Flink 1.11 has improved and improved many aspects on the basis of 1.10, and is committed to further improving the availability and performance of Flink.

The new features, improvements, major changes and future development plans of version 1.11 are described in detail below.

In terms of cluster deployment

1.Flip-85] Flink supports Application Mode

Currently, Flink uses a separate client to create JobGraph and submit jobs. In practice, downloading job jar packages takes up a lot of bandwidth on the client machine and needs to start a separate process (taking up unmanaged resources) as a client. In order to solve these problems, a new Application mode is provided in Flink-1.11, which transfers the generation of JobGraph and the submission of jobs to the Master node.

Users can use application mode through bin/flink run-application. Currently, Application mode supports the deployment of Yarn and K8s. Yarn Application mode will pass all the dependencies needed to run the task to Flink Master through Yarn Local Resource on the client side, and then submit the task on the Master side. K8s Application allows the user to build an image containing the user's Jar and dependencies, automatically creates a TaskManager based on the job, and destroys the entire Cluster at the end.

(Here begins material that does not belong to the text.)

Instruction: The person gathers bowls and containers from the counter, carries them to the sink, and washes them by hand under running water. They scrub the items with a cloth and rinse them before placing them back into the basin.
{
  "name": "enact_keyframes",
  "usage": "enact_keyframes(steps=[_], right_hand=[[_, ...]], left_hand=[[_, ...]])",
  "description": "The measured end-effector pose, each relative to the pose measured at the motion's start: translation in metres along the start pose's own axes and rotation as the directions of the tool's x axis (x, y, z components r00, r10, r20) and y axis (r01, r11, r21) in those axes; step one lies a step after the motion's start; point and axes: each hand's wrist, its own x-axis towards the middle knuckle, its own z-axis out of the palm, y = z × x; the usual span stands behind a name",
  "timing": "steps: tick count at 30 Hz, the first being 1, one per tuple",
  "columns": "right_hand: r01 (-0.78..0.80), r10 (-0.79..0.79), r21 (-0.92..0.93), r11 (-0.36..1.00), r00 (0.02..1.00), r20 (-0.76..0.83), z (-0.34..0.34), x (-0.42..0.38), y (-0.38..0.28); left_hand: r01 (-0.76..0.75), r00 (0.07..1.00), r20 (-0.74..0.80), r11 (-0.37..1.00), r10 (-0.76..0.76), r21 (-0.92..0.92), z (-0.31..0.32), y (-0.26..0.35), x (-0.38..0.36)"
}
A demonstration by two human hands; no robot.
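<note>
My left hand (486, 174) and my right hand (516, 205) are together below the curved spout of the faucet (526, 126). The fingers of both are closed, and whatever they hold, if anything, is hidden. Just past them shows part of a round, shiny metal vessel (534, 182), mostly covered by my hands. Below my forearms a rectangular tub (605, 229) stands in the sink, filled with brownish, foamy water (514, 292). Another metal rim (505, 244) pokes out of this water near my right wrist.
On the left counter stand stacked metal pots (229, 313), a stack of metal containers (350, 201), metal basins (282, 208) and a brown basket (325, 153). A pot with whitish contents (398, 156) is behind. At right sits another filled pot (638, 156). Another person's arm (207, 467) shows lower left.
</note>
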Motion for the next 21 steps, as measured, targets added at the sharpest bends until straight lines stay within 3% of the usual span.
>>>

two。 [Flink-13938] [Flink-17632] Flink Yarn supports remote Flink lib Jar caching and job creation using remote Jar

Before 1.11, every job submitted by Flink on Yarn needs to upload the Jars under Flink lib, which consumes additional storage space and communication bandwidth. Flink-1.11 allows users to provide multiple remote lib directories, and files under these directories are cached on Yarn nodes, thus avoiding unnecessary upload and download of Jar packages and making submission and startup faster:

. / bin/flink run-m yarn-cluster-d\-yD yarn.provided.lib.dirs=hdfs://myhdfs/flink/lib,hdfs://myhdfs/flink/plugins\ examples/streaming/WindowJoin.jar

In addition, 1.11 allows users to create jobs directly using Jar packages on the remote file system, further reducing the overhead of downloading Jar packages:

. / bin/flink run-application-p 10-t yarn-application\-yD yarn.provided.lib.dirs= "hdfs://myhdfs/flink/lib"\ hdfs://myhdfs/jars/WindowJoin.jar

3. [Flink-14460] Flink K8s feature enhancement

In 1.11, Flink supports the Application mode proposed by FLIP-85 for K8s, which has better isolation than Session mode.

In addition, Flink also adds some new features to support K8s, such as Node Selector,Label,Annotation,Toleration and so on. In order to integrate with Hadoop more conveniently, it also supports the function of automatically mounting Hadoop configuration according to environment variables.

4. [FLIP-111] docker image is unified

Previously, several different Dockerfile were provided in the Flink project to create Docker images of Flink, but now they are unified into the apache/flink-docker [1] project.

5. [Flink-15911] [Flink-15154] supports configuring network interfaces for local monitoring bindings and addresses and ports for external access, respectively.

In some usage scenarios (such as Docker, NAT port mapping), the local network address and port seen by the JM/TM process may be different from the address and port used by other processes to access the process from the outside. Previously, Flink did not allow users to set different local and remote addresses for TM/JM, which caused problems with Flink in the NAT network used by Docker, etc., and could not limit the exposure range of listening ports.

Different parameters are introduced for local and remote listening addresses and ports in 1.11. Where:

* jobmanager.rpc.address

* jobmanager.rpc.port

* taskmanager.host

* taskmanager.rpc.port

* taskmanager.data.port

Used to configure remote listening addresses and ports

* jobmanager.bind-host

* jobmanager.rpc.bind-port

* taskmanager.bind-host

* taskmanager.rpc.bind-port

* taskmanager.data.bind-port

Used to configure local listening addresses and ports.

In terms of resource management

1. [Flink-16614] Unified memory resource configuration on JM

A major change in Flink-1.10 is the redefinition of the TM memory model and configuration rules [2]. Flink 1.11 further adjusts the JM memory model and configuration rules to unify the memory configuration of JM with that of TM:

For specific memory configuration, please refer to the corresponding user documentation [3].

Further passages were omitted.